> Exercise directions
Below are the records. Reproduce exactly the lines from the one containing "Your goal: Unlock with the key" through the final line, and omit any pictures.

> Data for processing
● ● ● ●

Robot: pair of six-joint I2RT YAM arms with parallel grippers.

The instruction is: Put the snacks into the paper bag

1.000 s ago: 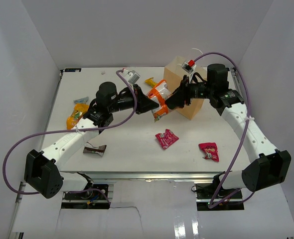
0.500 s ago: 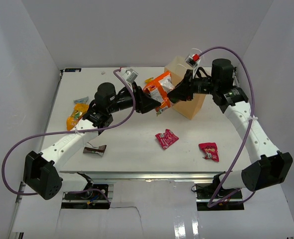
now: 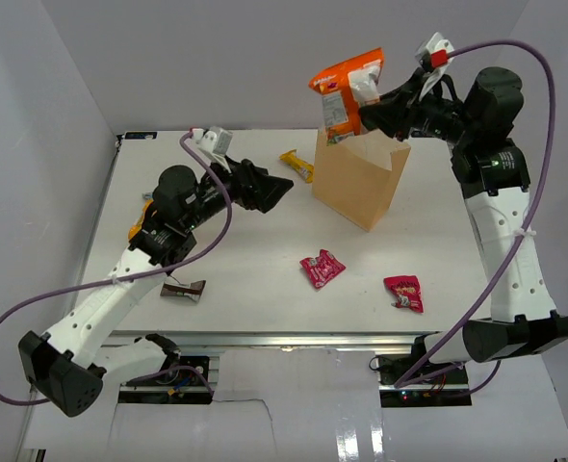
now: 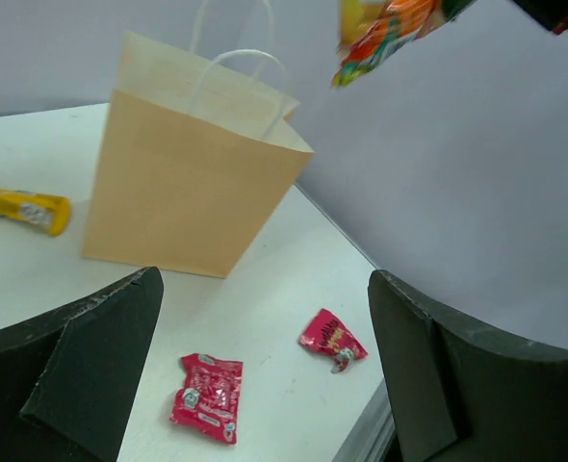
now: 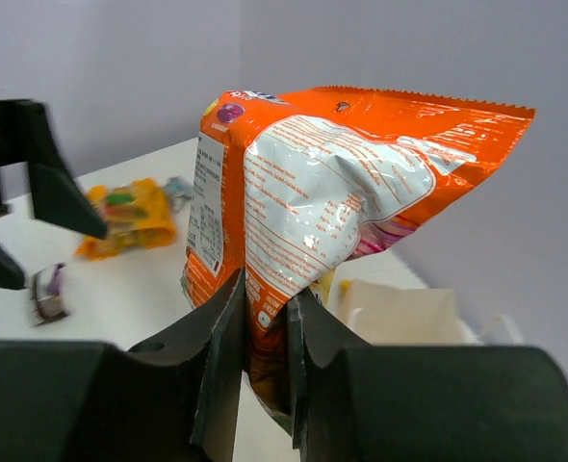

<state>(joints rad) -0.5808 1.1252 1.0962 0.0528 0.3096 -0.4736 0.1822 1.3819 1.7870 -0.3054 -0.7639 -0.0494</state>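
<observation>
The tan paper bag (image 3: pixel 359 181) (image 4: pixel 183 188) stands upright at the back of the table, mouth open. High above its rim hangs a big orange snack packet (image 3: pixel 347 89) (image 5: pixel 332 192), with my right gripper (image 3: pixel 374 108) (image 5: pixel 265 322) shut on its lower edge. The bag's open top (image 5: pixel 400 310) shows just behind the packet. To the left of the bag my left gripper (image 3: pixel 276 192) (image 4: pixel 265 371) is open and holds nothing. Two red-pink packets (image 3: pixel 322 269) (image 3: pixel 403 293) lie in front of the bag, and a yellow bar (image 3: pixel 298 165) lies beside it on the left.
A brown-and-white packet (image 3: pixel 183 289) lies near the front left. An orange-yellow packet (image 3: pixel 147 219) (image 5: pixel 128 217) sits partly under the left arm. White walls close in the table on three sides. The right arm's cable loops high over the bag.
The left gripper opened, let go of the orange packet and drew back left. The right gripper carried the packet up from beside the bag to above its mouth.
</observation>
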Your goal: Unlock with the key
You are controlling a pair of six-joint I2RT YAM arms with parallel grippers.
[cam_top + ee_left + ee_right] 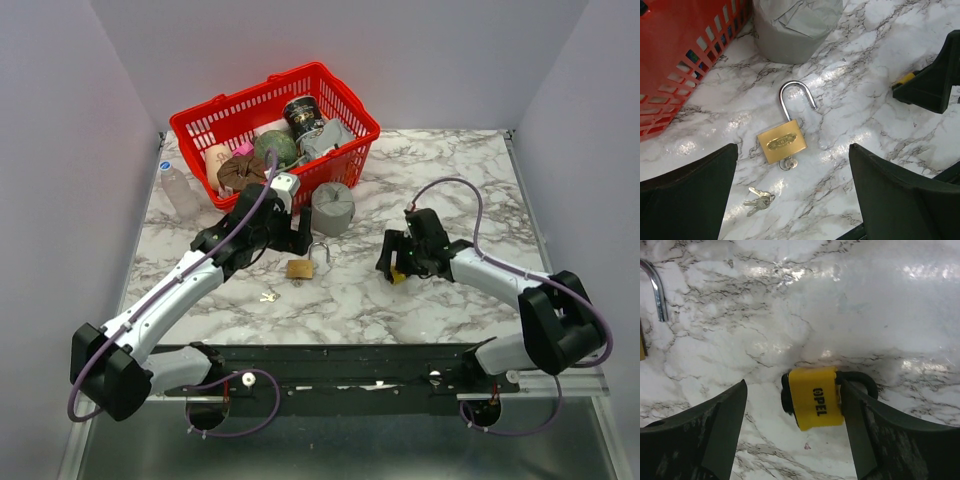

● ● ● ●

> Answer to the problem
Your goal: Unlock with the key
You are controlling a pair of six-joint I2RT YAM arms with parallel grippers.
[cam_top + ee_left + ee_right] 

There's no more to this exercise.